Basile M. Toquard, héros d'un roman de Leila Marouane, La vie sexuelle d'un islamiste à Paris, quarante ans, cadre très supérieur dans une banque, habite chez sa mère et me contacte parce qu'il voudrait changer de vie.
-
Je n’ai pas besoin d’une vie imaginaire.
-
Tout le monde a besoin d’une vie imaginaire.
-
Oui, mais je veux que ce soit sorti de mon imaginaire, pas de celui
de quelqu’un d’autre.
-
Je
comprends ça.
-
Leila a été vraiment super, elle m’a offert l'existence, mais je
ne veux pas d’une carrière de personnage littéraire, je veux
vivre une vraie vie, la mienne de préférence.
-
Je vais voir ce que je peux faire.
J’ai
réfléchi au cas de Basile M. Il a raison, il faut le sortir de
l’imaginaire de la littérature sinon il ne parviendra jamais à
vivre sa propre vie, il sera toujours traversé par les perturbations
des lecteurs et des lectrices qui le placeront malgré lui dans des
situations qui leur appartiennent. Il est pour l’heure un sujet de
roman, il va passer au stade d’objet de fantasme en masse, le roman
de Leila marche très bien, il a avoir du mal à s’en échapper.
La
première indication est de le sortir de là mais ça ne peut pas se
faire en un clin d'œil, il y a quelques précautions à prendre.

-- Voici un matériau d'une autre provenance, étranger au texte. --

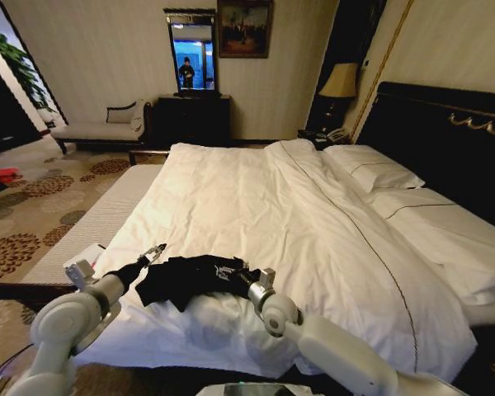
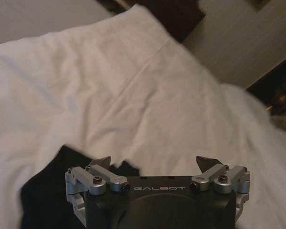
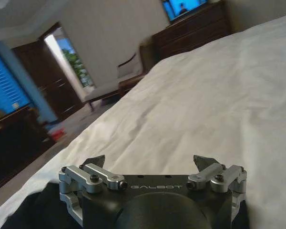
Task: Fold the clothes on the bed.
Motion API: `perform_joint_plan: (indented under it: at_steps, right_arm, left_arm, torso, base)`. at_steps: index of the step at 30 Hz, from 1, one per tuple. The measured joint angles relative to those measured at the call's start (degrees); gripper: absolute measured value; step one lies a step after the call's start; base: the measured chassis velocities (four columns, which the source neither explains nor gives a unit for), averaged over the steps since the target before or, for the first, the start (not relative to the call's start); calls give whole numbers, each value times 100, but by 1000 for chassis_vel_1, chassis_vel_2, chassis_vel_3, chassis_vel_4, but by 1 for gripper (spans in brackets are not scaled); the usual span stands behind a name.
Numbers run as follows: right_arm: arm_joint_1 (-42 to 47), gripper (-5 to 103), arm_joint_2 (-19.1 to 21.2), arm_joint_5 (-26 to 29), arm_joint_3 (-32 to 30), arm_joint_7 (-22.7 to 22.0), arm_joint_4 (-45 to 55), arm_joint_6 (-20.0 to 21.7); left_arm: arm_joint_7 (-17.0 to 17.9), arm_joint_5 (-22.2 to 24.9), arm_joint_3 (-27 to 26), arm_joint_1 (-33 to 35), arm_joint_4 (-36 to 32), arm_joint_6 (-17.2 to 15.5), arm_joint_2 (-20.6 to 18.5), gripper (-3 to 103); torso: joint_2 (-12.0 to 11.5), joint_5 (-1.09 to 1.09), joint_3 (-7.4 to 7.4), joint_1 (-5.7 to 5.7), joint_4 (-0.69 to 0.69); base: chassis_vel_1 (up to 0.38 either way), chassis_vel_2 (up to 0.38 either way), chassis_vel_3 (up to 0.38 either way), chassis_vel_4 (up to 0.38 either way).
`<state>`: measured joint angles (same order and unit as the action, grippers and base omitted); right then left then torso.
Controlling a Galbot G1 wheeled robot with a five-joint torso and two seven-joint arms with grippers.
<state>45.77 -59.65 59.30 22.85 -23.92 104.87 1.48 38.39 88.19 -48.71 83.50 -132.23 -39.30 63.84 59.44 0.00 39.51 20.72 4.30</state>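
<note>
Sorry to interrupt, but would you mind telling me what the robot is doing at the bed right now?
The robot is working on a black T-shirt that lies crumpled near the foot edge of the bed, on the white duvet. The left gripper is at the shirt's left edge and the right gripper at its right side, one arm on each side of the garment. Both wrist views show the fingers spread open, so neither has hold of the fabric. The shirt is not folded yet.

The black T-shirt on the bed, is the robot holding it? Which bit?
No. Both pincers are open with nothing between the fingers: the left pincer at the black T-shirt's left edge, the right pincer at its right.
</note>
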Motion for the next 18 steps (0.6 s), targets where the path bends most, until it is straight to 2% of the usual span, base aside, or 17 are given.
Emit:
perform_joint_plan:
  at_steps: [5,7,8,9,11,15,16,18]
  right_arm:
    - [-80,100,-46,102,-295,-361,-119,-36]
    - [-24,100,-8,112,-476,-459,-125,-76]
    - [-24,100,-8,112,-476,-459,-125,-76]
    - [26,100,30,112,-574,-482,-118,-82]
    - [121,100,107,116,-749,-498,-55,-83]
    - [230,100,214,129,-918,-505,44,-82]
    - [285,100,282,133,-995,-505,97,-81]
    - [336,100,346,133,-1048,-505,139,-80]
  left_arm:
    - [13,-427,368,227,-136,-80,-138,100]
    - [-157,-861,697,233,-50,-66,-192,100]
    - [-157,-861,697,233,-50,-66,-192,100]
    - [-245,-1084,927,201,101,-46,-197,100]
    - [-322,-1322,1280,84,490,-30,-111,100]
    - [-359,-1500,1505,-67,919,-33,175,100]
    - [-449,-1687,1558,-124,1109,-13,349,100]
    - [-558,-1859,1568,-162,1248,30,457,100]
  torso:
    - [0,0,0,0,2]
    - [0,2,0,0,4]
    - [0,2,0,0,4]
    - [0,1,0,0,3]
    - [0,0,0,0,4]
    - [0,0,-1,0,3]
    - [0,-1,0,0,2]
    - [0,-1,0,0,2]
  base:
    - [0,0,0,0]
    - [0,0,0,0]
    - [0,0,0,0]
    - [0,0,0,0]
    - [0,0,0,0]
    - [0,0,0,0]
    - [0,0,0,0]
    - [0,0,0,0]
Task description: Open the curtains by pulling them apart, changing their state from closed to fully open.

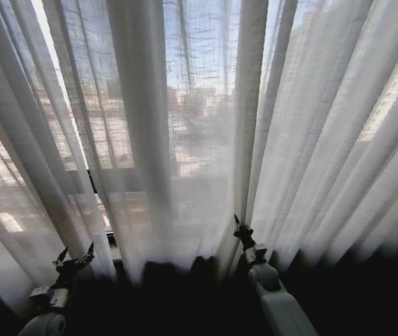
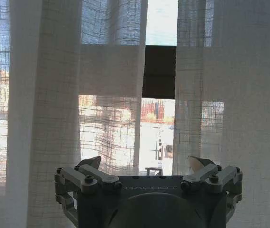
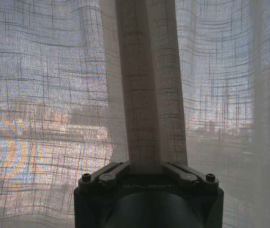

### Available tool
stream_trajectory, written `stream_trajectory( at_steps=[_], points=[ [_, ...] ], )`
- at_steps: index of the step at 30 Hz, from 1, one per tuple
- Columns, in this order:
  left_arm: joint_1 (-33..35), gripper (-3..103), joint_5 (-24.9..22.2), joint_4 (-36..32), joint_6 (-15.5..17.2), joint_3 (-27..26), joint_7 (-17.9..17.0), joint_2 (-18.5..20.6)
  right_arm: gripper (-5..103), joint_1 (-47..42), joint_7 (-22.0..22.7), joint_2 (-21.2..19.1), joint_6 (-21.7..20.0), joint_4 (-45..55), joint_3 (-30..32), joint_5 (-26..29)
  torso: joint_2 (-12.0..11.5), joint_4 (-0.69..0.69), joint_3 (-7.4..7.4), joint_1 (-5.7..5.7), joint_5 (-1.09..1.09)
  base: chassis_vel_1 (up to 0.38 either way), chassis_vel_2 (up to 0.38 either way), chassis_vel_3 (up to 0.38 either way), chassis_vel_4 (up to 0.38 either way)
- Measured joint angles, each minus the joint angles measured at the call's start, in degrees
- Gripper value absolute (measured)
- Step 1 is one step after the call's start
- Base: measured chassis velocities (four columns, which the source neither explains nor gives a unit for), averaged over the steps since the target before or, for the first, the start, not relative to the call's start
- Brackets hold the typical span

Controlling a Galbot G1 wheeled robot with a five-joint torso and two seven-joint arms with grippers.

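**Right claw pinches a curtain fold; left claw waits spread before a narrow gap**

The right gripper (image 3: 145, 166) has its fingers drawn in on a thick vertical fold of the curtains (image 3: 146, 95). The fingertips themselves are hidden behind the cloth, so where exactly they bite cannot be made out. In the head view this right gripper (image 1: 239, 229) sits at the foot of that fold, near the middle of the window.

The left gripper (image 2: 144, 164) stands wide apart, its fingers (image 2: 89, 164) touching nothing, with the sheer fabric hanging just ahead of it. Straight in front of it a narrow gap between the panels shows a dark window frame bar (image 2: 159, 71) and blurred buildings beyond. From the head camera the left gripper (image 1: 73, 260) is low, well apart from the right one, and the curtains (image 1: 324, 140) cover nearly the whole window.
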Motion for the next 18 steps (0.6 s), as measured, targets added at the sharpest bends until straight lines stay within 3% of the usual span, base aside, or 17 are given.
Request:
stream_trajectory(
  at_steps=[18],
  points=[
    [0.0,100,0.0,0.0,0.0,0.0,0.0,0.0,0,-0.3,-1.2,-0.6,0.7,-0.4,1.1,0.3,0.0,0.00,0.00,0.00,0.02,-0.348,-0.344,0.351,0.357]
  ],
)
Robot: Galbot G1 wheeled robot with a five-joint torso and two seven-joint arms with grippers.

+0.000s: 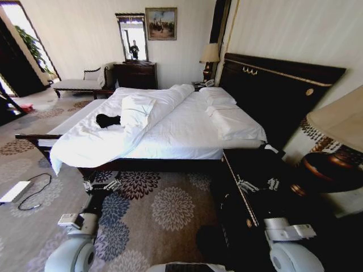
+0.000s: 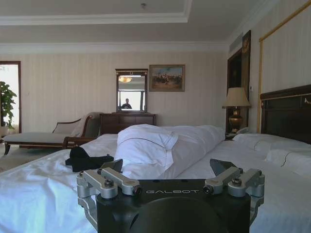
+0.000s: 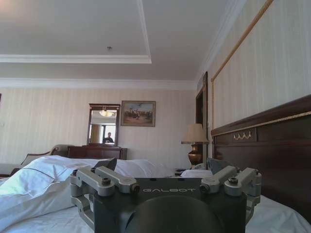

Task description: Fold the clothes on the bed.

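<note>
Black against the white sheets, the T-shirt (image 1: 108, 119) is lying crumpled on the left half of the bed (image 1: 187, 133), towards the far side, just beside the rolled duvet (image 1: 148, 107) that is running across the mattress. In the left wrist view the T-shirt (image 2: 86, 158) is sitting bunched on the sheet, touching the duvet (image 2: 165, 145).

The left gripper (image 1: 102, 185) is hanging low over the patterned carpet (image 1: 164, 207), just short of the bed's near edge and well apart from the T-shirt; its fingers are standing wide and are holding nothing, as the left wrist view shows (image 2: 167, 170).

The pillows (image 1: 227, 113) are lying at the right, against the dark headboard (image 1: 278, 90).

The right gripper (image 1: 258, 185) is hovering over the dark nightstand (image 1: 255, 170) beside the bed's right corner, its fingers also spread wide and empty (image 3: 163, 167). A lamp (image 1: 340, 141) is standing at the far right.
</note>
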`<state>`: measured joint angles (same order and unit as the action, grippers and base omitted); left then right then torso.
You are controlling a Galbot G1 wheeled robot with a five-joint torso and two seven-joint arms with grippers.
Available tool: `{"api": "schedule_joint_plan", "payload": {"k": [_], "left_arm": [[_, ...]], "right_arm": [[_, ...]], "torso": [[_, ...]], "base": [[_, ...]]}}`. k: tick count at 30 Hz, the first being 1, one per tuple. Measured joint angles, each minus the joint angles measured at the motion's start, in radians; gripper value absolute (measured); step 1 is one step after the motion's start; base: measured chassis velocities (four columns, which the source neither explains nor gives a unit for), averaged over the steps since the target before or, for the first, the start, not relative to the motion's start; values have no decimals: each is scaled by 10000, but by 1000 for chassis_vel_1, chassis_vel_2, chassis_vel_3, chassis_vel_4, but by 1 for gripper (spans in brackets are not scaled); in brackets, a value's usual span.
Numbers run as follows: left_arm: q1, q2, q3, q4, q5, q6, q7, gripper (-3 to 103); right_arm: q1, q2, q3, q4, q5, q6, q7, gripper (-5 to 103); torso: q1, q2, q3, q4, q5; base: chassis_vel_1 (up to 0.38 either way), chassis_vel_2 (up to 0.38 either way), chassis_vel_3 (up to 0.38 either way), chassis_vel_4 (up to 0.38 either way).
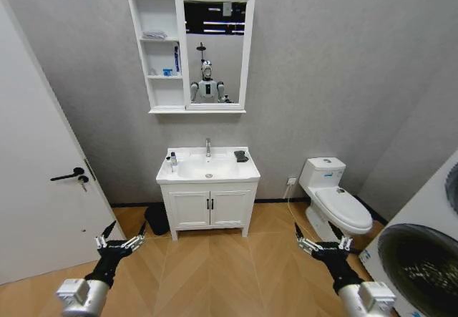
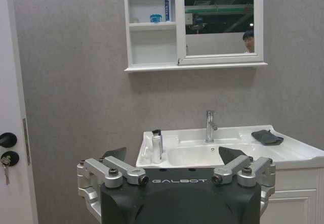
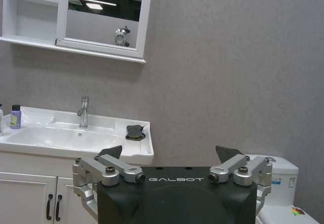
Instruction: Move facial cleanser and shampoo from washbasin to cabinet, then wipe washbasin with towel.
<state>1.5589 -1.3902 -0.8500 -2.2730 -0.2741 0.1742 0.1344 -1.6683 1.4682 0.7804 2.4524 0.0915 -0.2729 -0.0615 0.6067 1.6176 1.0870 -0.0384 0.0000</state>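
Bottles (image 1: 172, 161) are seen upright at the washbasin's (image 1: 207, 174) left rear corner, two by the right wrist view, while one dark towel (image 1: 241, 156) lies crumpled flat on the right rim beside the chrome tap (image 1: 208, 147). In the cabinet (image 1: 162, 52), three shelf compartments are counted: a folded cloth (image 1: 154, 35) in the top one, an upright blue tube (image 1: 177, 58) and small blue jar (image 1: 167, 72) in the middle. The left gripper (image 1: 121, 233) and right gripper (image 1: 318, 235) are held low over the wooden floor (image 1: 215, 267), well apart from the basin, fingers spread wide and gripping nothing.

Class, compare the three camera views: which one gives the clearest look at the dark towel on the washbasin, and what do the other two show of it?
The left wrist view: the towel lies crumpled on the washbasin rim, beyond the tap, large and unobstructed. The right wrist view shows it smaller, near the basin's corner. The head view shows it as only a small dark patch.
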Motion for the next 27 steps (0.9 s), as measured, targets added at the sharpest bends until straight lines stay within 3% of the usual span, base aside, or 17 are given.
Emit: {"api": "schedule_joint_plan", "payload": {"k": [11, 27], "left_arm": [[-24, -72, -35, 69, -179, -97, 210, 100], [-37, -85, -15, -78, -148, 3, 321, 100]], "right_arm": [[0, 5, -39, 40, 32, -12, -197, 100], [-21, -6, -54, 99, 36, -22, -273, 100]], "torso": [[-3, 2, -1, 0, 0], [1, 0, 0, -1, -1]], "base": [[-29, 25, 40, -33], [-219, 218, 217, -214]]}}
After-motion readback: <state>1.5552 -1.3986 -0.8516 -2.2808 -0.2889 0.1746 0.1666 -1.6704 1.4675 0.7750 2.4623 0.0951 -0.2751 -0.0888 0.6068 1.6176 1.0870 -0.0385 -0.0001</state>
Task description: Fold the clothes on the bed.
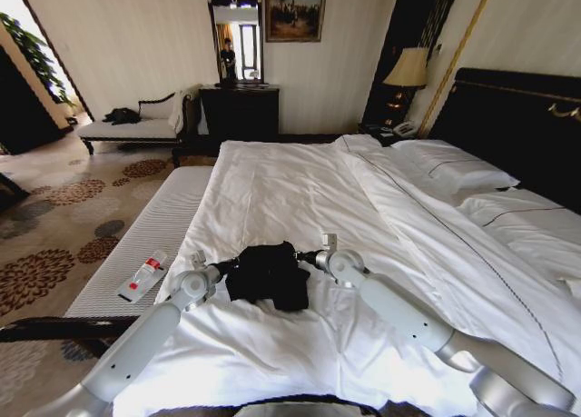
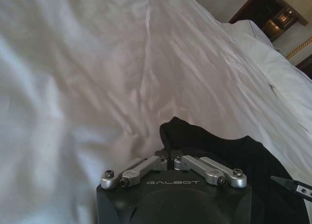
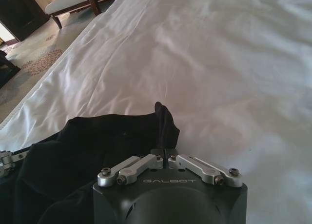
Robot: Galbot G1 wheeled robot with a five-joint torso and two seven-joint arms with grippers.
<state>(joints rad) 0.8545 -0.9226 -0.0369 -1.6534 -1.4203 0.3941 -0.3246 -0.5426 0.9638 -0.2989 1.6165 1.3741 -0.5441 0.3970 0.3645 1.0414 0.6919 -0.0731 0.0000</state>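
Note:
The clothes, a black T-shirt [image 1: 268, 273], lie bunched in a small heap on the near part of the bed [image 1: 300, 190], on the white duvet. My left gripper [image 1: 227, 267] sits at the heap's left edge and my right gripper [image 1: 307, 256] at its right edge, both low on the duvet. In the left wrist view the left gripper [image 2: 168, 154] is shut, pinching an edge of the black fabric [image 2: 229, 151]. Seen from the right wrist, the right gripper [image 3: 165, 153] is shut on a raised fold of the T-shirt [image 3: 97, 146]. The lettering is hidden in the folds.
A pale ribbed bench [image 1: 154, 235] runs along the bed's left side with a small white and red packet [image 1: 145, 273] on it. White pillows [image 1: 463, 176] and the dark headboard [image 1: 517, 117] are at the right. A chaise longue [image 1: 136, 128] and dark dresser [image 1: 238, 110] stand at the far wall.

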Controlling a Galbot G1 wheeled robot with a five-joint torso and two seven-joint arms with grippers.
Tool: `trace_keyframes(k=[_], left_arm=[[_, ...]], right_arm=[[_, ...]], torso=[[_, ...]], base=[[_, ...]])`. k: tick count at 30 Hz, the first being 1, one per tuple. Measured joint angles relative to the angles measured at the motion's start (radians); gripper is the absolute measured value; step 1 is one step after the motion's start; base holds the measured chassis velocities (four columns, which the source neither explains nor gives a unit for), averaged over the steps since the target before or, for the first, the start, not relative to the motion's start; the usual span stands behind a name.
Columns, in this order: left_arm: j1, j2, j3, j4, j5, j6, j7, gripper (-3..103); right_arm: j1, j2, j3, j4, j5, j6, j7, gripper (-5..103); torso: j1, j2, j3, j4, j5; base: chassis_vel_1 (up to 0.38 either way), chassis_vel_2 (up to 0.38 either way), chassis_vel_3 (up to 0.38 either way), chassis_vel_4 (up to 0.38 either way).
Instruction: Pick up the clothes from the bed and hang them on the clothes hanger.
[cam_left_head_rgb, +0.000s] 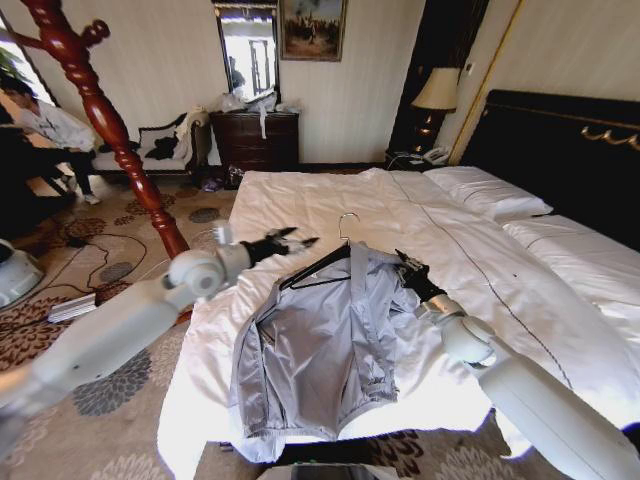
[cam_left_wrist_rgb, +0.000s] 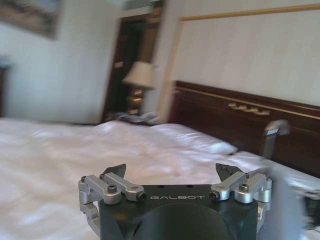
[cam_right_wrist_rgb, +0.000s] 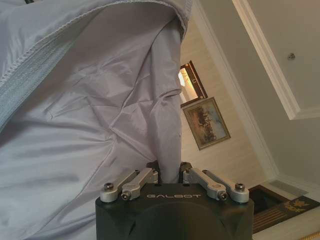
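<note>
The very wide bed (cam_left_head_rgb: 330, 215) with its smooth white duvet and tall black headboard fills the middle of the head view, its white pillows (cam_left_head_rgb: 485, 190) lying against the headboard on the robot's right. On the near half of the duvet lies the light grey, thin zip-front jacket (cam_left_head_rgb: 315, 350), spread open and reaching almost to the foot edge. At the jacket's collar rests the slim black triangular hanger (cam_left_head_rgb: 318, 268), one arm tucked under the fabric, its silver wire hook pointing toward the pillows.
</note>
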Motion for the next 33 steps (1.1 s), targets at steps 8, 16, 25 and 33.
trace_keyframes(k=[8, 16, 25, 33], left_arm=[[0.224, 0.005, -0.134, 0.024, 0.011, 0.003, -0.031, 100], [0.175, -0.106, -0.084, 0.187, -0.004, 0.049, -0.089, 100], [0.123, -0.270, -0.034, 0.355, -0.006, 0.138, -0.179, 99], [0.109, -0.377, -0.040, 0.453, 0.000, 0.163, -0.197, 89]], right_arm=[[0.013, -0.001, -0.009, -0.011, 0.028, 0.017, 0.015, 15], [0.012, -0.007, -0.025, -0.012, 0.033, 0.036, 0.040, 15], [0.022, -0.028, -0.037, -0.016, 0.047, 0.037, 0.044, 15], [0.017, -0.040, -0.039, -0.014, 0.063, 0.018, 0.045, 15]], torso=[[0.000, 0.000, 0.000, -0.0001, 0.0003], [0.000, 0.000, 0.000, -0.0003, 0.0004], [0.000, 0.000, 0.000, -0.0003, 0.0004], [0.000, 0.000, 0.000, 0.0001, 0.0005]], base=[[0.000, 0.000, 0.000, 0.000], [0.000, 0.000, 0.000, 0.000], [0.000, 0.000, 0.000, 0.000], [0.000, 0.000, 0.000, 0.000]])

- Basile, je vous propose de
commencer par un stade intermédiaire, que diriez-vous d’être un
ami de Louise Kowski ?
- Qui c’est ?
- L’héroïne de mon roman en
cours.
- Ah non alors ! Je viens
vous chercher pour sortir de là !
- Vous devez passer par des
paliers de décompression sous peine d’explosion. Dans ce livre,
vous ne seriez présent que par téléphone dans un rôle très
secondaire.
- Mais ça va durer longtemps ?
- Non, non, ce passage-là va
vous amener assez vite à vous-même. D’abord vous allez retrouver
votre vrai prénom (Basile s'appelle en réalité Mohamed), votre
existence sera banalisée.
- Ça a l’air bien comme ça,
mais...
- Suivez mon avis puisque vous
l’avez demandé! Vous allez voir que ça va se mettre en place
très vite.
- D’accord, Louise Kowski vous
dites ?
- C’est ça, ses proches l'appellent Louka, elle est
commissaire de police, elle mène une enquête un peu rude sur un
meurtrier en série.
- Elle est jolie, elle est libre, c'est quel genre ?
- Basile, gardez bien en tête
que vous cherchez à réintégrer la vraie vie.
- Bien sûr, mais la littérature,
quand vous êtes dedans, c’est dur d’en sortir.
- C’est pourquoi vous êtes
venu me chercher.
- OK. Je fais quoi alors ?
- De temps en temps,
vous donnez un coup de fil à Louise, vous lui parlez de vous. Le
reste viendra seul, vous verrez, la vie, c’est très naturel quand
on la laisse faire. Au fait, pourquoi moi?
- J’ai pensé que vous étiez
la bonne personne, vous avez des interférences que je partage, vous
êtes moi, une génération après.
- Pourquoi pas un homme ?
- J’ai besoin de tendresse, avec une femme, je peux
imaginer qu’on m’aime un peu.
C’est la première fois qu’un
personnage me fait une candidature spontanée. Je n’ai pas pu
résister.
Voilà comment Mohamed est entré dans l'Appartement.